One of the things about the different name-callings that happened in Florida was that I had two great managers. One was Hershell Freeman, who did everything possible to make sure that I wasn’t hurt from the name-calling. He defended me a great deal. The other was Johnny Vander Meer, who everybody knows about because of the two no-hitters back-to-back. I had two great guys who I respected a great deal, and they were more or less like father figures to me. ...
DL: In the book, you say that you lost the 1967 home-run crown to "the greatest legitimate career home-run hitter of all time.”
JW: Yeah, so to speak. I lost it and Hank [Aaron] and I became really good friends, mainly because of what he said to me. He called me and told me that he was going to sit out the last game of the season, and him and I would be the co-home-run champions of the National League. I said that I would love that, but that something was going to happen. And it did.
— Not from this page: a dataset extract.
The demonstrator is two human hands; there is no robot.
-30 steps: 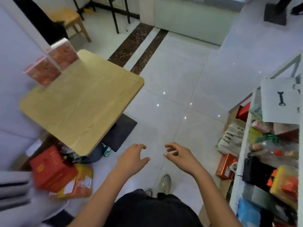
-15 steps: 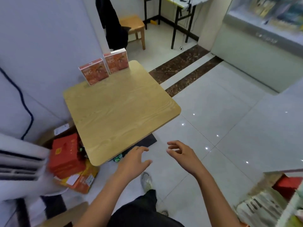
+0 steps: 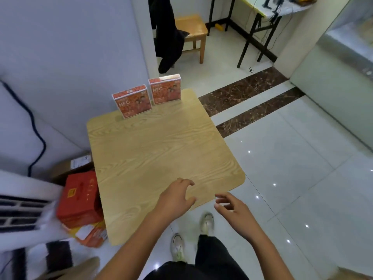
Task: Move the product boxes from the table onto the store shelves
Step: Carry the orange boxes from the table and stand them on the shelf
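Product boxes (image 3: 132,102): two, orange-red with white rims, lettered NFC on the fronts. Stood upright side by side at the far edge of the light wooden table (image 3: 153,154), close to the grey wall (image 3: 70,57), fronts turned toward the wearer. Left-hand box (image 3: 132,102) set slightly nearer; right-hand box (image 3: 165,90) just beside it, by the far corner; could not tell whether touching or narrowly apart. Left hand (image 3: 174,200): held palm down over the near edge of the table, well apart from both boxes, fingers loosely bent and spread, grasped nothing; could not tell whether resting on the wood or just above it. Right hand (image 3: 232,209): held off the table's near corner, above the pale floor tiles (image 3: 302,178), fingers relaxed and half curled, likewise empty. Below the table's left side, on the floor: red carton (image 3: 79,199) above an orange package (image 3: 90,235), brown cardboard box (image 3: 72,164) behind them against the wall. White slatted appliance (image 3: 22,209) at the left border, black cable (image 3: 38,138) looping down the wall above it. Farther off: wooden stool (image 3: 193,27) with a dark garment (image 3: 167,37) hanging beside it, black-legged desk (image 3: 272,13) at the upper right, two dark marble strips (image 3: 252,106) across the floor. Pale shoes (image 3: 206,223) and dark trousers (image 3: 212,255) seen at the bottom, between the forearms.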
I think the commissioner of baseball found out that Hank was going to sit out the last game and he didn’t want him to, and he called Hank and told him he had to play. Consequently, Hank played and hit two home runs, and I didn’t, and he became the home-run champion. He said that Jimmy Wynn should be the home-run hitting champion, because of the Astrodome. That made me feel good. It was nice for me to be No. 2, because of all the great home-run hitters at that particular time. ...
DL: How did a man your size hit a baseball so far?
JW: I drank a lot of milk.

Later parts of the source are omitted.